I agree that there must be more stress somewhere, but sometimes it can be that as they mature, they understand more of big picture and also what they DON't understand, like, let's see ... Your son KNOWS he is having too big of emotions, he knows he did something to upset his sister, but not exactly WHAT he is doing and missing the non-verbal cues and making mistakes is really overwhelming his sense of well-being. Hence, the meltdowns. Everything just feels WRONG. He doesn't know how to be a "Good Boy", and that's a constant worry and about-to-be-source-of-deep-upset for him.
How to deal? Well, I always try to remember how much harder this all is for my son than for me. Being inside the meltdowns is seriously rough. I can tell that my son doesn't have control under those circumstances and would desparately love to.
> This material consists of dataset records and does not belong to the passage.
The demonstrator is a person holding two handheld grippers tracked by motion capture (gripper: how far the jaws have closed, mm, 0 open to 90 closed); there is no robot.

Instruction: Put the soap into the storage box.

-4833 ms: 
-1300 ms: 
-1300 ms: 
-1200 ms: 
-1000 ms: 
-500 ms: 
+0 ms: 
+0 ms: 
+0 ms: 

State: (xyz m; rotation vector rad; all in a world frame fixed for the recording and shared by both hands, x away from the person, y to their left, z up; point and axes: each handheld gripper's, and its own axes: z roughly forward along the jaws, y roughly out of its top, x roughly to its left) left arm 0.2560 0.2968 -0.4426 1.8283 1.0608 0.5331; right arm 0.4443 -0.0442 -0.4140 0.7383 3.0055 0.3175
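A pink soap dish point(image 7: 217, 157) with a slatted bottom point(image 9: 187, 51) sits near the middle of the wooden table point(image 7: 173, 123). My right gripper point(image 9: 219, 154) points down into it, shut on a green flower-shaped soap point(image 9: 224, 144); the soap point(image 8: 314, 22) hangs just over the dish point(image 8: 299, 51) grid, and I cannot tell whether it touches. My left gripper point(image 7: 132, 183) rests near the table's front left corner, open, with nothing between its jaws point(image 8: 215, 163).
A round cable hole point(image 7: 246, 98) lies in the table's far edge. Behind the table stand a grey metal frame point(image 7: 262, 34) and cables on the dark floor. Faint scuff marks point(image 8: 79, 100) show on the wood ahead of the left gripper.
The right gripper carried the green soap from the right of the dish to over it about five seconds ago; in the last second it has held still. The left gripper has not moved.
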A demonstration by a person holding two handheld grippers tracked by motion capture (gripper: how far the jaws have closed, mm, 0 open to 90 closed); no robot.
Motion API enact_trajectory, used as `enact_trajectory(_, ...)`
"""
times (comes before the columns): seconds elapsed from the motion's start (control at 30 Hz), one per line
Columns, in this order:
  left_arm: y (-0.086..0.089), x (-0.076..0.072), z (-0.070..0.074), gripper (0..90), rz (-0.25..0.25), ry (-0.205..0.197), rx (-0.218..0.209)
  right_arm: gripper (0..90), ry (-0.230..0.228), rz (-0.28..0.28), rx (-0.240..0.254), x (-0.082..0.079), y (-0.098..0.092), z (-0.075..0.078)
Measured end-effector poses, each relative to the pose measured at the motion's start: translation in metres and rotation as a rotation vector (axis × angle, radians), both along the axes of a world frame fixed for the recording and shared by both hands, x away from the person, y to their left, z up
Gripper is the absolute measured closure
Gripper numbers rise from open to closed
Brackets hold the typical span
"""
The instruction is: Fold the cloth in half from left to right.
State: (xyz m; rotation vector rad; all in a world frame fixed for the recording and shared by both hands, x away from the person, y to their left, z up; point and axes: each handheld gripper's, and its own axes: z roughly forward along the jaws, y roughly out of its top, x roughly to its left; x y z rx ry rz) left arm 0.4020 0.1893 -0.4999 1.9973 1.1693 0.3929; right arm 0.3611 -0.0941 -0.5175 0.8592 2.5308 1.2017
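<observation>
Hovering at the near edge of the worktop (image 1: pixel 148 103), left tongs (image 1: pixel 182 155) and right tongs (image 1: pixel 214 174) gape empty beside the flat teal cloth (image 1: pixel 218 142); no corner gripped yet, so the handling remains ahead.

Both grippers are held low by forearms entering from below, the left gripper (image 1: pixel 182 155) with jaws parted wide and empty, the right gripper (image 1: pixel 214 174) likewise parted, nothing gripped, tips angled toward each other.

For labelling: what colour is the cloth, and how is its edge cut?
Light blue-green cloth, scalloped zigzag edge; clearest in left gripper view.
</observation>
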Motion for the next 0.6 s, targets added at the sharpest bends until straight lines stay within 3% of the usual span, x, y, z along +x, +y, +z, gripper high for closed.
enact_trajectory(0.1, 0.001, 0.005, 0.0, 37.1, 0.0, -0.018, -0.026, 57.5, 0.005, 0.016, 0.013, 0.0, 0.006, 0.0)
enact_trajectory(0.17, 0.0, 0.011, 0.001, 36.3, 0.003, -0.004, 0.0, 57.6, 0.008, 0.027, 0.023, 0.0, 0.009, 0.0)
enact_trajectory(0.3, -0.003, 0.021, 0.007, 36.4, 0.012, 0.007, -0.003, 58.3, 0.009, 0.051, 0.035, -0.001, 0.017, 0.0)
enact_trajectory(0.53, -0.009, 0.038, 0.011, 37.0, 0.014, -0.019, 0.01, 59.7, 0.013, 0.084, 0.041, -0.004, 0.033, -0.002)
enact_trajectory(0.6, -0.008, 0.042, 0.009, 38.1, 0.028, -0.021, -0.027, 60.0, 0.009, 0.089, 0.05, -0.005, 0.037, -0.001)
I reassure constantly, telling him he is still a child and doesn't have to figure everything out, daddy and I will help him, he is learning, EVERYONE makes mistakes and all we can do is try to learn and practise. Reassure, reassure, hug, comfort, be his soft understanding forgiving mom. Which I am sure you do, you just have to keep doing this...
I talk often with other parents of kids like my son, apply sensory diet and anxiety-lowering measures throughout our days liberally, always plan fun activities and make sure I include some fun for me... Such as swimming dates with some of son's friends and their fun moms, who I can talk and gossip with. Right now, I am enjoying a tall rum, oj and pineapple juice, yum!
These touchy periods do come and go. You will be learning more and more about what really makes him tick, and then you will figure out more of what to do to help him. This will get better. And sometimes worse. But our kids do develop, just to different drummers and needing more thoughtfully provided assistance.
((((((HUGS)))))) These boards are great place to blow off steam, get advice, hang out. Stick around.
yours,
Sara
ilovemalcolm
((HUGS))
I know exactly what you are going through. It's a very hard thing to watch your little boy get so upset about things that don't cost other kids a thought. My son Jake who is almost 3 was doing so well for so long that really the average joe would probably never guess he had any problems but recently he just seems to have fallen apart. EVERYTHING causes him so much stress and anxiety. At times I'm just at a loss to know what to do. I feel like before I had a handle on all of this but right now it just seems to be getting the better of me. I know the other moms have talked about the fact their kids go through cycles of regression and then gains. I too have noticed in the past that when Jake is about to do something new in his development he gets really stressed so I'm hoping that's whats going on right now. I'm not much help to you but I just wanted you to know you are not alone.